▶ Problem statement:
Please restate the entire listing verbatim.
◇ ◇ ◇ ◇ ◇
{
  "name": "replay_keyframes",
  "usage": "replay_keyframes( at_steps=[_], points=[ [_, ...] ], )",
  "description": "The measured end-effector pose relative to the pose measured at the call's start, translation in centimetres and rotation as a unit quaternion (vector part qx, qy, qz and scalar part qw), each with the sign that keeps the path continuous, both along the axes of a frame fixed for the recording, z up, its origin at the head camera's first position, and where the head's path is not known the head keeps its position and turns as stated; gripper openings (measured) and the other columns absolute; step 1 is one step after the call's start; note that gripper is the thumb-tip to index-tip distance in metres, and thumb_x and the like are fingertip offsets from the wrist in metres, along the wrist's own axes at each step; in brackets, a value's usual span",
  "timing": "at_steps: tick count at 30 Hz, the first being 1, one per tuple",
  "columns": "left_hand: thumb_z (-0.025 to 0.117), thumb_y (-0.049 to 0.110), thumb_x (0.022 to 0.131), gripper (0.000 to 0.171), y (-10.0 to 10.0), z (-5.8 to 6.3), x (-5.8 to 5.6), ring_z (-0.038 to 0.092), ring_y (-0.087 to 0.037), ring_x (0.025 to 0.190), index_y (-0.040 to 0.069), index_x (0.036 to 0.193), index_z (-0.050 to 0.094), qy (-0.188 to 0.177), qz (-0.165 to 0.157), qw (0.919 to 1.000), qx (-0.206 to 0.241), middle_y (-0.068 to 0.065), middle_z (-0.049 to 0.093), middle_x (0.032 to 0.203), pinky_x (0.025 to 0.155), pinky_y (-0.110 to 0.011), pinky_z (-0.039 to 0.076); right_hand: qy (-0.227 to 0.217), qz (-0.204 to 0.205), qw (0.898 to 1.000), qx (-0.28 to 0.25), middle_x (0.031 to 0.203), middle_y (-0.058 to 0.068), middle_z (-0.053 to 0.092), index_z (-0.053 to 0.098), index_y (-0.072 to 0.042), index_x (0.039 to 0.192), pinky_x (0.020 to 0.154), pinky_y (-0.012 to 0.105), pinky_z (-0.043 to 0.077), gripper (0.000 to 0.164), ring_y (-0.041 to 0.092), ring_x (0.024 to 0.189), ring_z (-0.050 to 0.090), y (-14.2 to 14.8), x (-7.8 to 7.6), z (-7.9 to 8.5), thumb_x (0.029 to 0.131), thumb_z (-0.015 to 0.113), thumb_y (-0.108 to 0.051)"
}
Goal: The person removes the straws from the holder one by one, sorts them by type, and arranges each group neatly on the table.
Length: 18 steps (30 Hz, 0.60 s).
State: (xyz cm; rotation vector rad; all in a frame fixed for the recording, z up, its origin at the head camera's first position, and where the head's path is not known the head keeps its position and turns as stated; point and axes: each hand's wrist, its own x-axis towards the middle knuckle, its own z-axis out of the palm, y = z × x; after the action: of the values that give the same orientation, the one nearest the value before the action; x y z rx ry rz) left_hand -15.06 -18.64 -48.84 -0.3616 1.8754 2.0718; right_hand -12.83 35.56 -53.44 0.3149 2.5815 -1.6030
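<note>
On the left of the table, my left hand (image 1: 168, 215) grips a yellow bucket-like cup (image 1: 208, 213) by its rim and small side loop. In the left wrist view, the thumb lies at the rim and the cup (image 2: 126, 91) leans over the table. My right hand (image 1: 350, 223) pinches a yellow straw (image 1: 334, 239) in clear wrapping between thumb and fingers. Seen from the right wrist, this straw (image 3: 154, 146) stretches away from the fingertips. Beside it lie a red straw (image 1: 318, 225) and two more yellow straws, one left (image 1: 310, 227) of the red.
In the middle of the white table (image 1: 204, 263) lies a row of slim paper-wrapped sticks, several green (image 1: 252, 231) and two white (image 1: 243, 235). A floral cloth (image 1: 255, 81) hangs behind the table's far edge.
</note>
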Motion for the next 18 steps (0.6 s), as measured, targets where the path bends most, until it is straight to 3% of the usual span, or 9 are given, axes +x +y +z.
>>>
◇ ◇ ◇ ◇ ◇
▶ Exercise solution:
{
  "name": "replay_keyframes",
  "usage": "replay_keyframes( at_steps=[_], points=[ [_, ...] ], )",
  "description": "The measured end-effector pose relative to the pose measured at the call's start, translation in centimetres and rotation as a unit quaternion (vector part qx, qy, qz and scalar part qw), each with the sign that keeps the path continuous, both along the axes of a frame fixed for the recording, z up, its origin at the head camera's first position, and where the head's path is not known the head keeps its position and turns as stated; gripper openings (measured) and the other columns absolute; step 1 is one step after the call's start; note that gripper is the thumb-tip to index-tip distance in metres, and thumb_x and the like are fingertip offsets from the wrist in metres, along the wrist's own axes at each step; in brackets, a value's usual span",
  "timing": "at_steps: tick count at 30 Hz, the first being 1, one per tuple",
  "columns": "left_hand: thumb_z (-0.025 to 0.117), thumb_y (-0.049 to 0.110), thumb_x (0.022 to 0.131), gripper (0.000 to 0.171), y (-10.0 to 10.0), z (-5.8 to 6.3), x (-5.8 to 5.6), ring_z (-0.038 to 0.092), ring_y (-0.087 to 0.037), ring_x (0.025 to 0.190), index_y (-0.040 to 0.069), index_x (0.036 to 0.193), index_z (-0.050 to 0.094), qy (-0.188 to 0.177), qz (-0.165 to 0.157), qw (0.919 to 1.000), qx (-0.206 to 0.241), middle_y (-0.068 to 0.065), middle_z (-0.049 to 0.093), middle_x (0.032 to 0.203), pinky_x (0.025 to 0.155), pinky_y (-0.110 to 0.011), pinky_z (-0.039 to 0.076); right_hand: qy (-0.227 to 0.217), qz (-0.204 to 0.205), qw (0.898 to 1.000), qx (-0.28 to 0.25), middle_x (0.031 to 0.203), middle_y (-0.058 to 0.068), middle_z (-0.053 to 0.092), index_z (-0.053 to 0.098), index_y (-0.072 to 0.042), index_x (0.039 to 0.192), pinky_x (0.020 to 0.154), pinky_y (-0.012 to 0.105), pinky_z (-0.043 to 0.077), gripper (0.000 to 0.164), ring_y (-0.041 to 0.092), ring_x (0.024 to 0.189), ring_z (-0.050 to 0.090), y (-14.2 to 14.8), x (-7.8 to 7.6), z (-7.9 to 8.5), thumb_x (0.029 to 0.131), thumb_z (-0.015 to 0.113), thumb_y (-0.108 to 0.051)"
}
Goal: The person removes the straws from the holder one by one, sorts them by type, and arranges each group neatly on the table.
Length: 18 steps (30 Hz, 0.60 s).
State: (xyz cm; rotation vector rad; all in a frame fixed for the recording, z up, its origin at the head camera's first position, and where the head's path is not known the head keeps its position and turns as stated; point and axes: each hand's wrist, its own x-axis towards the middle knuckle, its own z-axis out of the palm, y = z × x; after the action: of the values that give the same orientation, the one nearest the value before the action; x y z rx ry rz) left_hand -15.06 -18.64 -48.84 -0.3616 1.8754 2.0718; right_hand -12.83 35.56 -53.44 0.3149 2.5815 -1.6030
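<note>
On the left of the table, my left hand (image 1: 168, 215) grips a yellow bucket-like cup (image 1: 208, 213) by its rim and small side loop. In the left wrist view, the thumb lies at the rim and the cup (image 2: 126, 91) leans over the table. My right hand (image 1: 350, 223) pinches a yellow straw (image 1: 334, 239) in clear wrapping between thumb and fingers. Seen from the right wrist, this straw (image 3: 154, 146) stretches away from the fingertips. Beside it lie a red straw (image 1: 318, 225) and two more yellow straws, one left (image 1: 310, 227) of the red.
In the middle of the white table (image 1: 204, 263) lies a row of slim paper-wrapped sticks, several green (image 1: 252, 231) and two white (image 1: 243, 235). A floral cloth (image 1: 255, 81) hangs behind the table's far edge.
</note>
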Motion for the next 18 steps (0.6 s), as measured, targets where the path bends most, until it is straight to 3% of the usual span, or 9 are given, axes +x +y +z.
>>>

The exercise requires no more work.